WORK TASK ::
Reproduce only what runs from the line containing "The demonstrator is" to the line containing "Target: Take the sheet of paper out" in the records below, inclusive. Keep it exact, and keep the pictures out.

RECORDS TO PROCESS ::
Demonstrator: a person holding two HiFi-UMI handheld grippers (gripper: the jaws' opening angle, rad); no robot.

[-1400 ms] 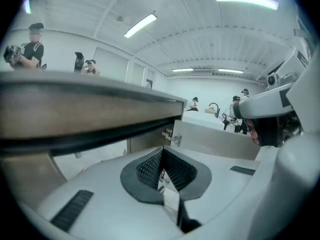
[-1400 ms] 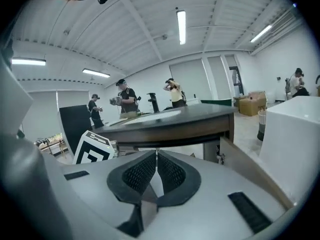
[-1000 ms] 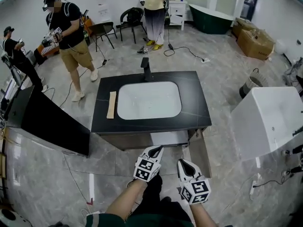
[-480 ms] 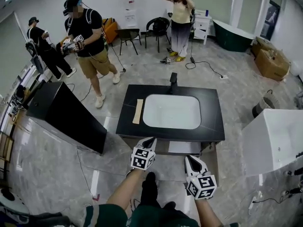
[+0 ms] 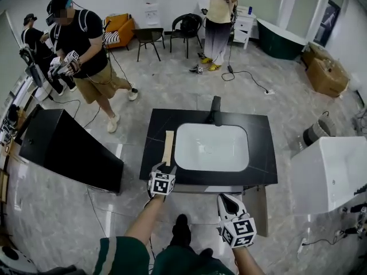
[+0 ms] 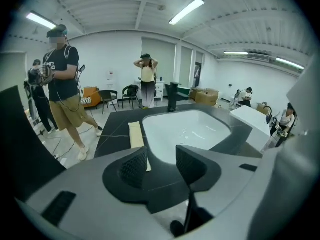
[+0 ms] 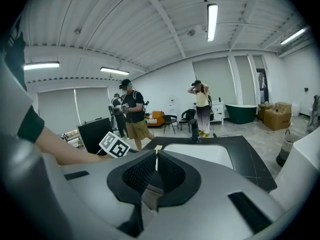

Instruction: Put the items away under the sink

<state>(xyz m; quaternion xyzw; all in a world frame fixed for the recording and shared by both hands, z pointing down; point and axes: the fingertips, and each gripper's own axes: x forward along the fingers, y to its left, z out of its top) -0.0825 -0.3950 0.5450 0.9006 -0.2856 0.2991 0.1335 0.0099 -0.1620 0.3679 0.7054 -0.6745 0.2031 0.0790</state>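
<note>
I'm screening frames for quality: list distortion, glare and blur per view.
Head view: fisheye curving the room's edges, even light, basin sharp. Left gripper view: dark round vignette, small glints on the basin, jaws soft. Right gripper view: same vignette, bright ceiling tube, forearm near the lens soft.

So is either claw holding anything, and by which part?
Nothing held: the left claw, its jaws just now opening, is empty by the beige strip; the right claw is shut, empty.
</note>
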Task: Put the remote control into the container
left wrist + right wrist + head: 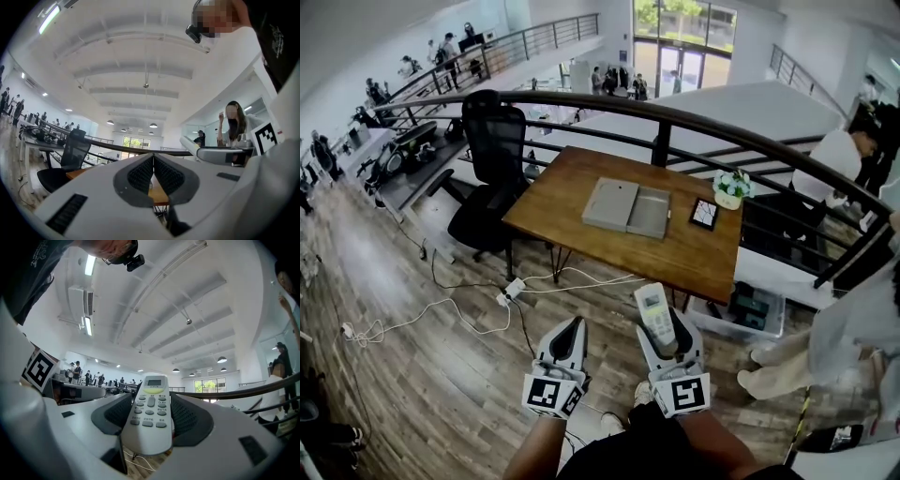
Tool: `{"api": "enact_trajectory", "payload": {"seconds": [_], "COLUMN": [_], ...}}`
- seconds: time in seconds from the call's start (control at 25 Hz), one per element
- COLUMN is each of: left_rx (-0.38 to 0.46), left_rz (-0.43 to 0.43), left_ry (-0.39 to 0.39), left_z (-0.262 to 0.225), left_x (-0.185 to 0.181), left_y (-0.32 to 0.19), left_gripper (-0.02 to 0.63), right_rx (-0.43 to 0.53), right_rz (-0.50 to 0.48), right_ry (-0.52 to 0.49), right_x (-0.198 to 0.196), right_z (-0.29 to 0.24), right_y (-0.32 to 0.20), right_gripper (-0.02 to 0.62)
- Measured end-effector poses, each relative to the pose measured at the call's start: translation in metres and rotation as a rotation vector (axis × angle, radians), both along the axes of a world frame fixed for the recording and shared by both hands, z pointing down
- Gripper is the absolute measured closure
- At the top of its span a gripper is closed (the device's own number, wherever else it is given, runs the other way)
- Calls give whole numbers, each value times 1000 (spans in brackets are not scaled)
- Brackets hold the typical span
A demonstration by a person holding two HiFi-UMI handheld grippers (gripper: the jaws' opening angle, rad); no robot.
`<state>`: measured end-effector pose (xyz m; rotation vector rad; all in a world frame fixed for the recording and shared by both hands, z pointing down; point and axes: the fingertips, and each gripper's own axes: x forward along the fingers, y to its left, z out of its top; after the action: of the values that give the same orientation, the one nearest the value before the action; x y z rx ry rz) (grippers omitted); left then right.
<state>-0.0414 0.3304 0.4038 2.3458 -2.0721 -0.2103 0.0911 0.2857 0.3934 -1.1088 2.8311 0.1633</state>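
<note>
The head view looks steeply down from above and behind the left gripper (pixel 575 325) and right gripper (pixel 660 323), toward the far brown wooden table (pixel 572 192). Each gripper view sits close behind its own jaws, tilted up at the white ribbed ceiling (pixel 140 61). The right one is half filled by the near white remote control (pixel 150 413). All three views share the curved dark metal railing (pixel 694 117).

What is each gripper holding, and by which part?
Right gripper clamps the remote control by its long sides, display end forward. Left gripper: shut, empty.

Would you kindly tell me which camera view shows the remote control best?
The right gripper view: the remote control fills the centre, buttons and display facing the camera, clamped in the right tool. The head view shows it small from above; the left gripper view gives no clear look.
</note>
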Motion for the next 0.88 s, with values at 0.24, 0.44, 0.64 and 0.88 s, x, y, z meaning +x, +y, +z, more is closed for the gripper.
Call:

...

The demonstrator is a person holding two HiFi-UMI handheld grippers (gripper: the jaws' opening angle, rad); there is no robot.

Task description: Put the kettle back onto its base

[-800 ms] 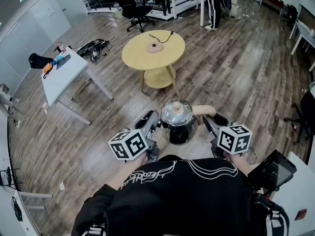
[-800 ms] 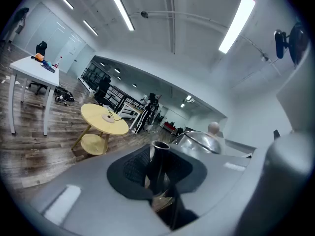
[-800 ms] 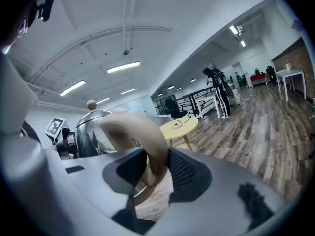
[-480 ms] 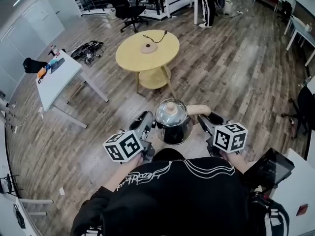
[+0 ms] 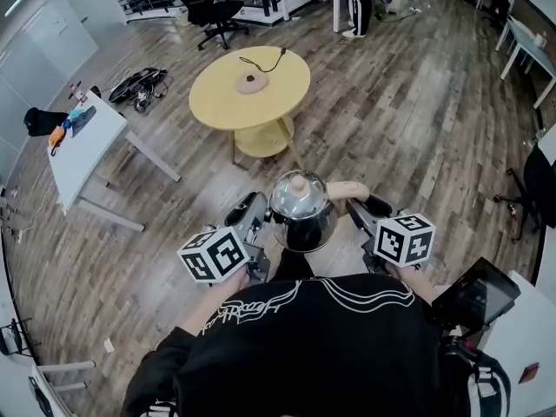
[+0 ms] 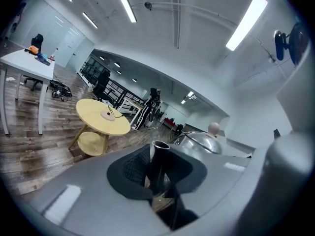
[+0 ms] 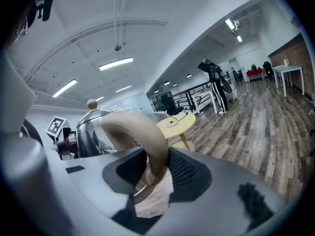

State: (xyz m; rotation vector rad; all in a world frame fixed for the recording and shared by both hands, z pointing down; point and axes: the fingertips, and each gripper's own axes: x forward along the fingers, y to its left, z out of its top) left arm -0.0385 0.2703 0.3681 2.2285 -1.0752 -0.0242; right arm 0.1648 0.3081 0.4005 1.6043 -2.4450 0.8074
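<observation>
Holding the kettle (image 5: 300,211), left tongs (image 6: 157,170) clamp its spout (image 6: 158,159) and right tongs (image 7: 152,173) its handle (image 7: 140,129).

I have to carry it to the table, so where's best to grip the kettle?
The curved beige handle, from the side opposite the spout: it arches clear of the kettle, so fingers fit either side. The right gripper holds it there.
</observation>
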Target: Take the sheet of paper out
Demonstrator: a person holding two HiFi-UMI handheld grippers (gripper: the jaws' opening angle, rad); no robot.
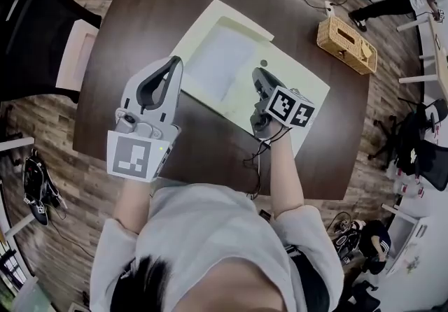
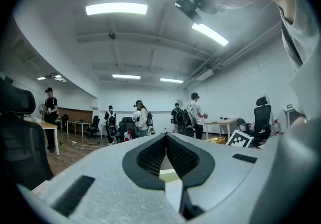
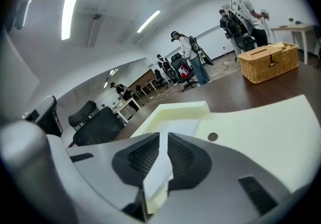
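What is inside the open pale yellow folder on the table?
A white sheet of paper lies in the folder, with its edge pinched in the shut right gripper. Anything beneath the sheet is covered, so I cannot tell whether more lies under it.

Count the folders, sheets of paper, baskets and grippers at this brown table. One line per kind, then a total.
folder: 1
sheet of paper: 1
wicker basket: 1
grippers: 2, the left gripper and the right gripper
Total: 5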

RESULT OF THIS EXERCISE ::
The demonstrator is a person holding two HiFi-UMI handheld grippers (gripper: the jaws' opening angle, rad); there is no robot.

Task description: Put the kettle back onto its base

[-800 ms] 
[-800 ms] 
[-800 ms] 
[-480 ms] 
[+0 ms] 
[+0 ms] 
[+0 ms] 

State: (xyz m; rotation vector rad; all in a world frame fixed for the recording and shared by both hands, z pointing down; point and axes: the fingertips, and each gripper's own axes: x forward along the fingers, y to its left, z out of its top) left arm -0.0385 0.2703 0.3681 2.2285 -1.0752 -0.0242; right arm 0.1648 0.3081 0.4005 1.6043 -2.4450 0.8074
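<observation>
Holding the kettle (image 5: 300,211), left tongs (image 6: 157,170) clamp its spout (image 6: 158,159) and right tongs (image 7: 152,173) its handle (image 7: 140,129).

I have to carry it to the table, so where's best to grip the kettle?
The curved beige handle, from the side opposite the spout: it arches clear of the kettle, so fingers fit either side. The right gripper holds it there.
</observation>
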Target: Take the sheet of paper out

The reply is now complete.